A new set of APIs for foreign data wrappers has been added to allow writable operations on foreign sources. This feature has been committed by Tom Lane a couple of days ago.
commit 21734d2fb896e0ecdddd3251caa72a3576e2d415
Author: Tom Lane
Date: Sun Mar 10 14:14:53 2013 -0400
 
Support writable foreign tables.
 
This patch adds the core-system infrastructure needed to support updates
on foreign tables, and extends contrib/postgres_fdw to allow updates
against remote Postgres servers. There's still a great deal of room for
improvement in optimization of remote updates, but at least there's basic
functionality there now.
 
KaiGai Kohei, reviewed by Alexander Korotkov and Laurenz Albe, and rather
heavily revised by Tom Lane.

Based on the documentation, the implementation is still very basic as nothing is done with clause shippability. Just to give some notions about that: roughly a clause in a SELECT query (LIMIT, OFFSET, GROUP BY, HAVING, ORDER BY, etc.) is shippable if this clause can be entirely evaluated on remote server, making less processing happening on local server, and reducing the tuple selectivity. A direct consequence of clause shippability limitation is that UPDATE and DELETE queries can take quite a long time if they are run on many rows because query is run in two steps:

  • Scan remote table and fetch back to local server the tuples to be manipulated
  • Process UPDATE or DELETE based on the tuples fetched

INSERT does not need such scan as in this case new data is simply sent to the remote table, the tuple values being computed before sending the query (even for immutable functions). Not really performant but it is the safest approach. Postgres-XC has similar and more advanced features for foreign DDL planning and execution in its core (some of them implemented by me), have a look for example at this article I wrote a while ago.

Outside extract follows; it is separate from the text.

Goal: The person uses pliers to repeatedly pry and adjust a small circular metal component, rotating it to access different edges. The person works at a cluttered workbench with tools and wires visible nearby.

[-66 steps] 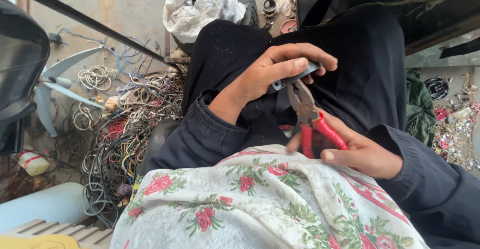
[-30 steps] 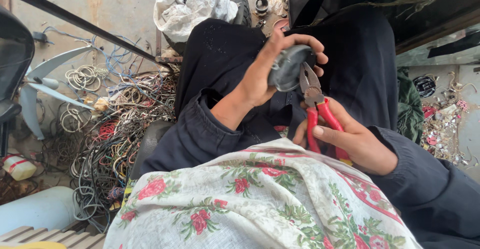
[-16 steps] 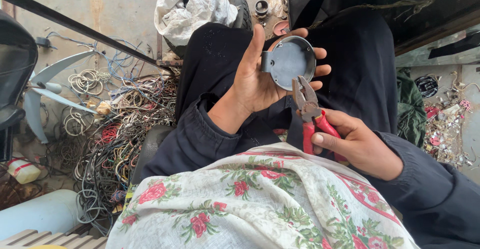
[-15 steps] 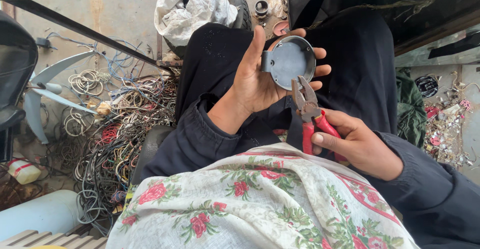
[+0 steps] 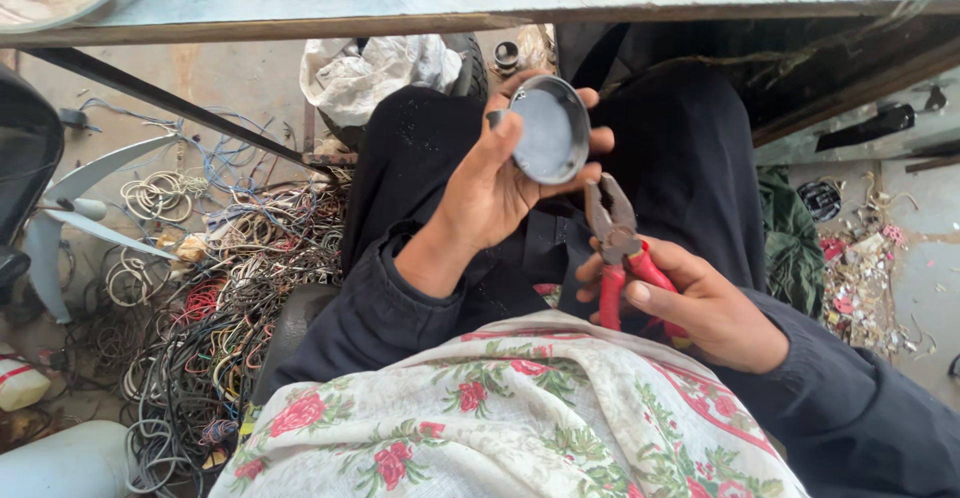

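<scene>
left hand: raised over the lap, grip clenched around a round grey metal cap, flat face turned up toward the camera.
right hand: grip wrapped on red-handled pliers, jaws nearly shut, just below the cap, not touching it.
step: looks like inspecting the cap between bites.
next move: likely calls for setting the jaws on the rim.
nearby: tangled wire pile on the floor, floral cloth on the lap.
</scene>
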Demonstrator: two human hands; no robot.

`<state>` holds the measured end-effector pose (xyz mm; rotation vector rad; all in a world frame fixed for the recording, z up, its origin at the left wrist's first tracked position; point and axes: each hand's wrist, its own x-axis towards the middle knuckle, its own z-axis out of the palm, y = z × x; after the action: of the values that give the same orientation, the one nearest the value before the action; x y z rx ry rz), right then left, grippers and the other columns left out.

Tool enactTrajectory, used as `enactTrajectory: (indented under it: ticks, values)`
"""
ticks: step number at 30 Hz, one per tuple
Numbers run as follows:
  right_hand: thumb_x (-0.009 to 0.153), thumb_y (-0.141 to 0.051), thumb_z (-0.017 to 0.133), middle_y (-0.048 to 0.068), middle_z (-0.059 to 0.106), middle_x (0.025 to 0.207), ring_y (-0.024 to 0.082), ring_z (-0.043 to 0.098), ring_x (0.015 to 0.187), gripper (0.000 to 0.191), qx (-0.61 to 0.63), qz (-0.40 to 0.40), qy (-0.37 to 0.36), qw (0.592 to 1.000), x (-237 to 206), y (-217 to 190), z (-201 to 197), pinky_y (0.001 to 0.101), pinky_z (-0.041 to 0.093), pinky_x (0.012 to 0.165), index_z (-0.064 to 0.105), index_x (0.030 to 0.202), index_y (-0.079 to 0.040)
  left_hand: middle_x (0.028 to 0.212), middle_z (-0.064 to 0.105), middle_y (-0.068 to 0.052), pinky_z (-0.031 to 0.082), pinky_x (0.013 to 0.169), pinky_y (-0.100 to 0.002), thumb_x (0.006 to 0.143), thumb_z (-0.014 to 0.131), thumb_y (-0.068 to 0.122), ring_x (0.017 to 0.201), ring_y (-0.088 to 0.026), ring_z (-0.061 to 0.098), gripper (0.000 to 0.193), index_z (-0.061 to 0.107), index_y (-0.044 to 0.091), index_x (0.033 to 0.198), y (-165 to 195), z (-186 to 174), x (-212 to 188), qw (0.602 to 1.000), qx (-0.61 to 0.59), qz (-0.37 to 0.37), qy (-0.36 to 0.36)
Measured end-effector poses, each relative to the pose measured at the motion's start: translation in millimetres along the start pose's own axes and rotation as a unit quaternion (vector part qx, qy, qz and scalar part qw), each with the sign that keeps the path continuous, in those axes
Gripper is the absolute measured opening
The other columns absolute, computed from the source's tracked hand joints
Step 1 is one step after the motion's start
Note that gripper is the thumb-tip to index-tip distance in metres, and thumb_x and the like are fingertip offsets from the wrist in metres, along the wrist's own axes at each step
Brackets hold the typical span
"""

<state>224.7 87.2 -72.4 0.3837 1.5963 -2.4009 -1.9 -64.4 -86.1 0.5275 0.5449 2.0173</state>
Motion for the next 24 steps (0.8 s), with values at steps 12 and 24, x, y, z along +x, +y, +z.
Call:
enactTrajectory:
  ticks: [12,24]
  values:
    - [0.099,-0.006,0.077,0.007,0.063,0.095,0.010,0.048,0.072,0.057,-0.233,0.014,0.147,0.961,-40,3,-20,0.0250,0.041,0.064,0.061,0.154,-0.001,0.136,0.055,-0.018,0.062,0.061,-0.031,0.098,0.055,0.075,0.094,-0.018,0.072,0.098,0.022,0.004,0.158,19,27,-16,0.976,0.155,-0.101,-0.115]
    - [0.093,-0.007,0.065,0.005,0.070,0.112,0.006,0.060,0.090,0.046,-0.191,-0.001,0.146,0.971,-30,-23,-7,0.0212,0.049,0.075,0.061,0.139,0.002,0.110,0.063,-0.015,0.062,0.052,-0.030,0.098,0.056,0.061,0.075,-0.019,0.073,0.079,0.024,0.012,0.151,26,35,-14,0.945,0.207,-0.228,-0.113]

It is possible to test writable foreign tables with postgres_fdw as it has been extended to support this new feature. So let’s give it a try with two postgres servers using ports 5432 and 5433. Server with port 5432 has postgres_fdw installed and will interact with the remote server running under port 5433. In order to get the basics of postgres_fdw, you can refer to this article written a couple of weeks ago.

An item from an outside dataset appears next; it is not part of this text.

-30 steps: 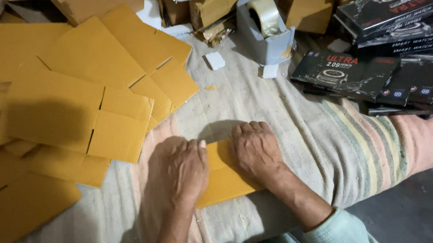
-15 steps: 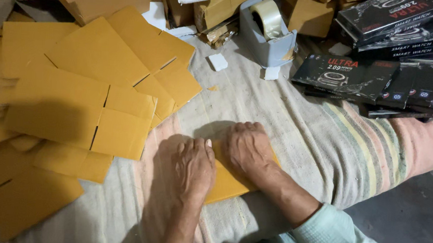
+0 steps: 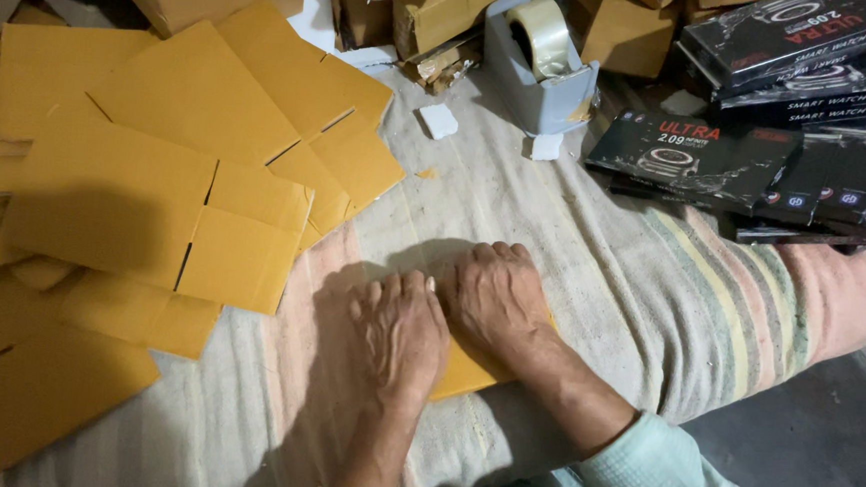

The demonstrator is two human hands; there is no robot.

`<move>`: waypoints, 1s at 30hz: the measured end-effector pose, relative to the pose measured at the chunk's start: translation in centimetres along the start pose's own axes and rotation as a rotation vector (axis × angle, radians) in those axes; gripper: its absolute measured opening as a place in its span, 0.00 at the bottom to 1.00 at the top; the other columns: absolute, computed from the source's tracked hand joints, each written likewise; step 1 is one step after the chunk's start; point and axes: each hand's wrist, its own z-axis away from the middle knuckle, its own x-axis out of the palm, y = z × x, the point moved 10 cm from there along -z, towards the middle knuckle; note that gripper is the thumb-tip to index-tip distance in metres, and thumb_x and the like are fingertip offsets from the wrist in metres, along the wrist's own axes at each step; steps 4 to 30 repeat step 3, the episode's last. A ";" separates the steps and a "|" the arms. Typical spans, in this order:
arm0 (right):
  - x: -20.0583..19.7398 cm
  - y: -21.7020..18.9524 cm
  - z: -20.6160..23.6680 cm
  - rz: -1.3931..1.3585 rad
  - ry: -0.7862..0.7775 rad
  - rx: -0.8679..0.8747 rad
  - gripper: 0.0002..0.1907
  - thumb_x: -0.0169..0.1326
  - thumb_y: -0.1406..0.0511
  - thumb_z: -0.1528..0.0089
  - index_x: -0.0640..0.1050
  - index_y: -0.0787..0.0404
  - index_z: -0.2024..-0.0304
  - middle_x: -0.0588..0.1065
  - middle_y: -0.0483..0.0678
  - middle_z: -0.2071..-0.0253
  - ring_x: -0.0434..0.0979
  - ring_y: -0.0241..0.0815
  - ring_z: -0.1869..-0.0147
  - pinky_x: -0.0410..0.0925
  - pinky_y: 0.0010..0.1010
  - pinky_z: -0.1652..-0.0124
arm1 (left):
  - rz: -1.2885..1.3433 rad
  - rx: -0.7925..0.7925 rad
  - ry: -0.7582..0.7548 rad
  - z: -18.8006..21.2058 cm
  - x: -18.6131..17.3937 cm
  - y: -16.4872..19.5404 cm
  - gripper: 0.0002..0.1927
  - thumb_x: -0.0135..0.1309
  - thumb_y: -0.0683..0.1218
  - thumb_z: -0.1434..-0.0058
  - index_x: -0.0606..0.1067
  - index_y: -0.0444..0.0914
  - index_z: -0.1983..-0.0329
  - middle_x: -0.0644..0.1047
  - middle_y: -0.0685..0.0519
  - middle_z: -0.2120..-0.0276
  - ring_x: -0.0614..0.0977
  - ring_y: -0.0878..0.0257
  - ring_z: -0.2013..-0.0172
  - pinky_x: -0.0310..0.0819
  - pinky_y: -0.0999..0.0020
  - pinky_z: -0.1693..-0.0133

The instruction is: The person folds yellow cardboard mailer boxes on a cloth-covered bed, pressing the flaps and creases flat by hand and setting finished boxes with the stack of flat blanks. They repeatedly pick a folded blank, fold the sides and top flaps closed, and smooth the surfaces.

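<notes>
Both my hands lie palm down, side by side, on one flat yellow-brown cardboard piece that rests on a striped cloth. My left hand covers its left part. My right hand covers its upper right part. The fingers of both are together and pressed flat. Only a corner of the piece shows below the hands.
Several flat yellow-brown cardboard blanks are spread over the left. A grey tape dispenser stands at the back centre, with folded cardboard boxes behind it. Black product boxes are stacked at the right. The cloth's edge drops off at lower right.
Both hands have slid a little to the left on the cardboard piece and still press it flat. Less of the piece shows now.
</notes>
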 end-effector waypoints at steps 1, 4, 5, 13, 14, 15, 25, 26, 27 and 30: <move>0.5 0.1 0.0 0.051 -0.044 0.019 0.14 0.54 0.56 0.40 0.78 0.60 0.72 0.76 0.56 0.70 0.77 0.57 0.60 0.66 0.47 0.58 | -0.011 -0.022 0.001 0.0 0.0 -0.3 0.12 0.46 0.50 0.32 0.77 0.39 0.62 0.80 0.44 0.60 0.78 0.45 0.52 0.57 0.37 0.38; 0.1 0.3 0.1 0.037 0.009 0.035 0.13 0.54 0.57 0.39 0.78 0.60 0.70 0.77 0.55 0.69 0.77 0.55 0.60 0.67 0.46 0.57 | -0.035 -0.042 -0.018 0.0 0.4 -0.7 0.12 0.47 0.50 0.32 0.77 0.39 0.61 0.80 0.44 0.60 0.78 0.46 0.52 0.58 0.38 0.37; 0.1 0.3 0.1 0.037 0.009 0.035 0.13 0.54 0.57 0.39 0.78 0.60 0.70 0.77 0.55 0.69 0.77 0.55 0.60 0.67 0.46 0.57 | -0.035 -0.042 -0.018 0.0 0.4 -0.7 0.12 0.47 0.50 0.32 0.77 0.39 0.61 0.80 0.44 0.60 0.78 0.46 0.52 0.58 0.38 0.37; 0.1 0.3 0.1 0.037 0.009 0.035 0.13 0.54 0.57 0.39 0.78 0.60 0.70 0.77 0.55 0.69 0.77 0.55 0.60 0.67 0.46 0.57 | -0.035 -0.042 -0.018 0.0 0.4 -0.7 0.12 0.47 0.50 0.32 0.77 0.39 0.61 0.80 0.44 0.60 0.78 0.46 0.52 0.58 0.38 0.37; 0.1 0.3 0.1 0.037 0.009 0.035 0.13 0.54 0.57 0.39 0.78 0.60 0.70 0.77 0.55 0.69 0.77 0.55 0.60 0.67 0.46 0.57 | -0.035 -0.042 -0.018 0.0 0.4 -0.7 0.12 0.47 0.50 0.32 0.77 0.39 0.61 0.80 0.44 0.60 0.78 0.46 0.52 0.58 0.38 0.37; 0.1 0.3 0.1 0.037 0.009 0.035 0.13 0.54 0.57 0.39 0.78 0.60 0.70 0.77 0.55 0.69 0.77 0.55 0.60 0.67 0.46 0.57 | -0.035 -0.042 -0.018 0.0 0.4 -0.7 0.12 0.47 0.50 0.32 0.77 0.39 0.61 0.80 0.44 0.60 0.78 0.46 0.52 0.58 0.38 0.37; 0.1 0.3 0.1 0.037 0.009 0.035 0.13 0.54 0.57 0.39 0.78 0.60 0.70 0.77 0.55 0.69 0.77 0.55 0.60 0.67 0.46 0.57 | -0.035 -0.042 -0.018 0.0 0.4 -0.7 0.12 0.47 0.50 0.32 0.77 0.39 0.61 0.80 0.44 0.60 0.78 0.46 0.52 0.58 0.38 0.37; 0.1 0.3 0.1 0.037 0.009 0.035 0.13 0.54 0.57 0.39 0.78 0.60 0.70 0.77 0.55 0.69 0.77 0.55 0.60 0.67 0.46 0.57 | -0.035 -0.042 -0.018 0.0 0.4 -0.7 0.12 0.47 0.50 0.32 0.77 0.39 0.61 0.80 0.44 0.60 0.78 0.46 0.52 0.58 0.38 0.37; 0.1 0.3 0.1 0.037 0.009 0.035 0.13 0.54 0.57 0.39 0.78 0.60 0.70 0.77 0.55 0.69 0.77 0.55 0.60 0.67 0.46 0.57 | -0.035 -0.042 -0.018 0.0 0.4 -0.7 0.12 0.47 0.50 0.32 0.77 0.39 0.61 0.80 0.44 0.60 0.78 0.46 0.52 0.58 0.38 0.37; 0.1 0.3 0.1 0.037 0.009 0.035 0.13 0.54 0.57 0.39 0.78 0.60 0.70 0.77 0.55 0.69 0.77 0.55 0.60 0.67 0.46 0.57 | -0.035 -0.042 -0.018 0.0 0.4 -0.7 0.12 0.47 0.50 0.32 0.77 0.39 0.61 0.80 0.44 0.60 0.78 0.46 0.52 0.58 0.38 0.37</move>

Now, it is time to test the feature. First let’s create a table on remote server.
$ psql -p 5433 -c "CREATE TABLE aa_remote (a int, b int)" postgres
CREATE TABLE

Then it is necessary to create a foreign table on the local server.
postgres=# CREATE SERVER postgres_server FOREIGN DATA WRAPPER postgres_fdw OPTIONS (host 'localhost', port '5433', dbname 'postgres');
CREATE SERVER
postgres=# CREATE USER MAPPING FOR PUBLIC SERVER postgres_server OPTIONS (password '');
CREATE USER MAPPING
postgres=# CREATE FOREIGN TABLE aa_foreign (a int, b int) SERVER postgres_server OPTIONS (table_name 'aa_remote');
CREATE FOREIGN TABLE

Then let’s test the new feature by performing some DML operations on the foreign table from local server.
postgres=# INSERT into aa_foreign values (1,2);
INSERT 0 1
postgres=# select * from aa_foreign;
a | b
---+---
1 | 2
(1 row)
postgres=# update aa_foreign set b = 3;
UPDATE 1
postgres=# select * from aa_foreign;
a | b
---+---
1 | 3
(1 row)

Everything is going well on local side, and on remote side what happened?
$ psql -p 5433 -c 'SELECT * FROM aa_remote' --dbname postgres
a | b
---+---
1 | 3
(1 row)

So the data of the remote table has been correctly changed from local server.

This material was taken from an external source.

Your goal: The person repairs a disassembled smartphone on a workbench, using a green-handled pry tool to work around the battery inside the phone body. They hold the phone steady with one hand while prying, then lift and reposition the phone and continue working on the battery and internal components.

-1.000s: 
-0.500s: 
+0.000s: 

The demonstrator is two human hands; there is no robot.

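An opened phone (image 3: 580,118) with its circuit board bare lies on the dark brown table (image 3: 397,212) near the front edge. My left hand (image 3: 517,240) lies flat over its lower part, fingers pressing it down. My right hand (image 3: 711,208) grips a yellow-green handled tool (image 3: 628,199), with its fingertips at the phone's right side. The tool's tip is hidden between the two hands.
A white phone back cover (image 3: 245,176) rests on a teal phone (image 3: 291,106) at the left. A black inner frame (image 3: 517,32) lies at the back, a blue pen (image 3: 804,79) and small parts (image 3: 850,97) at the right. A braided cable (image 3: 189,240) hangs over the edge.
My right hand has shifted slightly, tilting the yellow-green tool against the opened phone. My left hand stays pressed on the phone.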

Just before the tests, I explained that a scan is done for UPDATE and DELETE before actually running the DML, you can get more details about that with EXPLAIN.
postgres=# explain verbose update aa_foreign set b = 3;
QUERY PLAN
-----------------------------------------------------------------------------------
Update on public.aa_foreign (cost=100.00..182.27 rows=2409 width=10)
 Remote SQL: UPDATE public.aa_remote SET b = $2 WHERE ctid = $1
 -> Foreign Scan on public.aa_foreign (cost=100.00..182.27 rows=2409 width=10)
  Output: a, 3, ctid
  Remote SQL: SELECT a, NULL, ctid FROM public.aa_remote FOR UPDATE
(5 rows)

In the case of postgres_fdw, selectivity of tuple is done with ctid of tuple, which ensures tuple uniqueness. Note that if you implement your own foreign data wrapper, you might need to use columns having primary keys for selectivity of tuples.

There are also a couple of things to be aware of when using this feature.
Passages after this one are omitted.